Not that the fans at Wembley Stadium cared about the sloppiness and lack of precision. For Americans, one of the curiosities of watching an American football game played in the U.K. is the enthusiastic reaction to things we have come to take for granted—long punts, for instance, which elicit oohs and ahhs. It's hard to explain to them that in the States, fourth down is when we head for the refrigerator.

Twenty-one years ago, the publishers of The Village Voice passed the hat around the office and scraped together enough to send me to London for the first American Bowl, an exhibition between the Chicago Bears and Dallas Cowboys. Even then, there was already a sizable audience in Britain for gridiron (as they call it), the way having been paved by telecasts of NFL games. It helped considerably that the games there were showed with limited commercial interruption, and it came as an unpleasant surprise to many English fans when they began watching the Super Bowl and found the commercial breaks longer than the silences in Harold Pinter plays.

The late British sportswriter Paul Phillips hit on American football's primary appeal more than two decades ago when he told me: "TV sports here isn't nearly so sophisticated as in the U.S. Football—soccer—has long, long stretches of activity that don't appear that exciting on camera except to diehard fans. Gridiron, on the other hand, looks like it was made for TV, with its sudden bursts of action followed by breaks where you can discuss the play. A team can go for a long pass and then watch it again on instant replay. And it's done by people who know TV. And if nothing much is happening, they can always turn to the cheerleaders."

Gridiron probably has a solid future in Britain and much of Europe as a TV commodity, but—despite the NFL's marketing blitz—nothing else. Contrary to the blizzard of publicity, the proposition of actually establishing an NFL franchise in the U.K. or anywhere east of the Channel is absurd. Though the league won't admit it, the obvious purpose of the game was to pump some fresh blood into the NFL's not-inconsiderable overseas market in jerseys, jackets, and caps.

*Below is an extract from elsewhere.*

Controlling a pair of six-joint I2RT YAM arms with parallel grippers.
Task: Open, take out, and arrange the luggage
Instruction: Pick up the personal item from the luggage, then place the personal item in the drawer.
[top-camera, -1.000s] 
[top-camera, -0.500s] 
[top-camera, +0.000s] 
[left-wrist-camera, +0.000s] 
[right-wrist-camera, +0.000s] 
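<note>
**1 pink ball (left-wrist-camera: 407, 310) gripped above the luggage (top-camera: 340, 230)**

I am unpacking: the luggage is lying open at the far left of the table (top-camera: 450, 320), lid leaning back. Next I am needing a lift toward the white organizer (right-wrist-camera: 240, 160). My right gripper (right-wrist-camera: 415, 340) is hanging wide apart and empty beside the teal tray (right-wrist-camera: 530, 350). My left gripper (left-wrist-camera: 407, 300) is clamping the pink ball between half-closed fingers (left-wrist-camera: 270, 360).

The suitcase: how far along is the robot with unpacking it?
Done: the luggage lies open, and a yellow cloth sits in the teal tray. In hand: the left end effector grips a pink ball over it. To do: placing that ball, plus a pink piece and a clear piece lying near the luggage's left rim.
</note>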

It's doubtful, though, that the Giants did much to boost the sales of their apparel with this game. British fans, like those here, are front-runners, and there's no telling right now whether this lackluster win represents a continuation of the team's recent surge or the first step in a regression pattern that Giants fans are all too familiar with. In the previous three seasons under Tom Coughlin, the Giants have been two radically different teams in the first and second half. From 2004 through 2006, the Giants were 5-3, 6-2, and 6-2 through their first eight games, then 1-7, 5-3, and 2-6 in the last eight. For math majors and Jets fans, that adds up to 25-23, as close to mediocrity as last year's American Idol tour.

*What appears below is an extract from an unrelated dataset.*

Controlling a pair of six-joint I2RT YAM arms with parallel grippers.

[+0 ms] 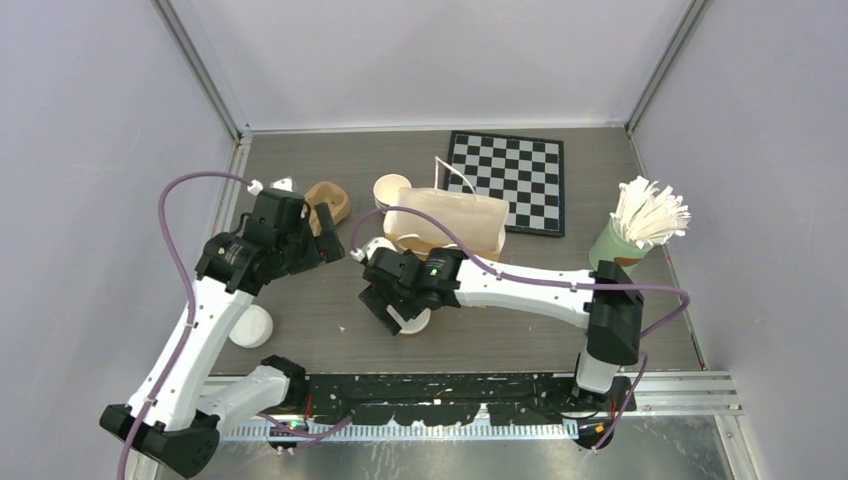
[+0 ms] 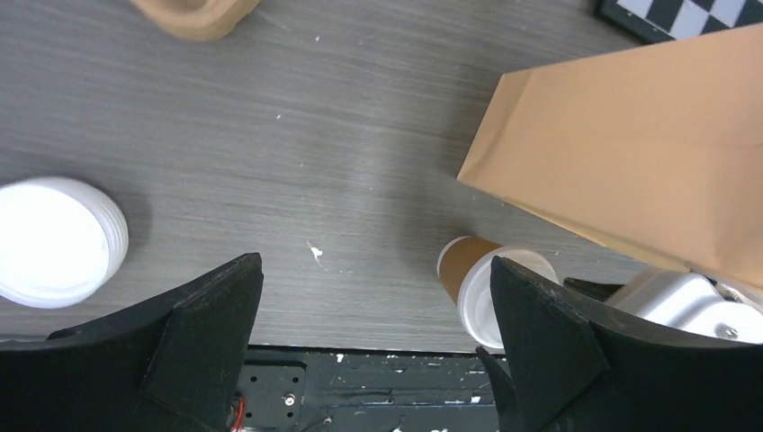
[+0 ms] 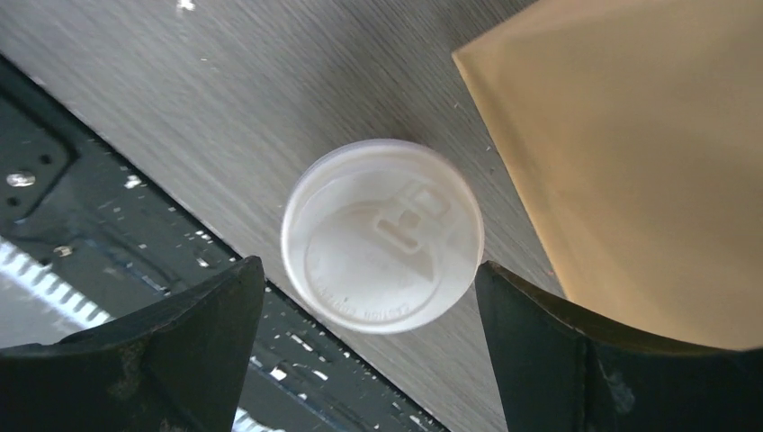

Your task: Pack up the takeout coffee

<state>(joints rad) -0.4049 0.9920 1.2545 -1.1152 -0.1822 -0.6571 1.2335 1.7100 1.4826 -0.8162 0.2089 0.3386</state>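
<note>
The takeout coffee (image 3: 382,236), a tan cup with a white lid, stands upright on the table near its front edge, beside the brown paper bag (image 1: 450,222). My right gripper (image 3: 369,337) hovers over it, open, one jaw on each side of the lid and not touching it. In the top view the cup (image 1: 413,323) is mostly hidden under the right gripper (image 1: 392,312). The left wrist view shows the cup (image 2: 470,268) next to the bag (image 2: 630,171). My left gripper (image 2: 373,333) is open and empty, left of the bag in the top view (image 1: 335,248).
A loose white lid (image 1: 250,325) lies at the front left. A stack of lidless tan cups (image 1: 392,190) and a brown moulded holder (image 1: 328,200) stand behind the bag. A chessboard (image 1: 508,180) and a green cup of white sticks (image 1: 640,225) are at the right.
</note>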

This year, with the kinder, more sensitive Tom Coughlin, things are supposed to be different. With the relatively soft schedule over the last eight games—the only two tough games will be the Dallas Cowboys on November 11 and the season closer with New England on December 29—the Giants certainly look to finish the season with a winning record and make the playoffs. But if they lose to the Cowboys and Patriots, no one is going to like their chances in the postseason.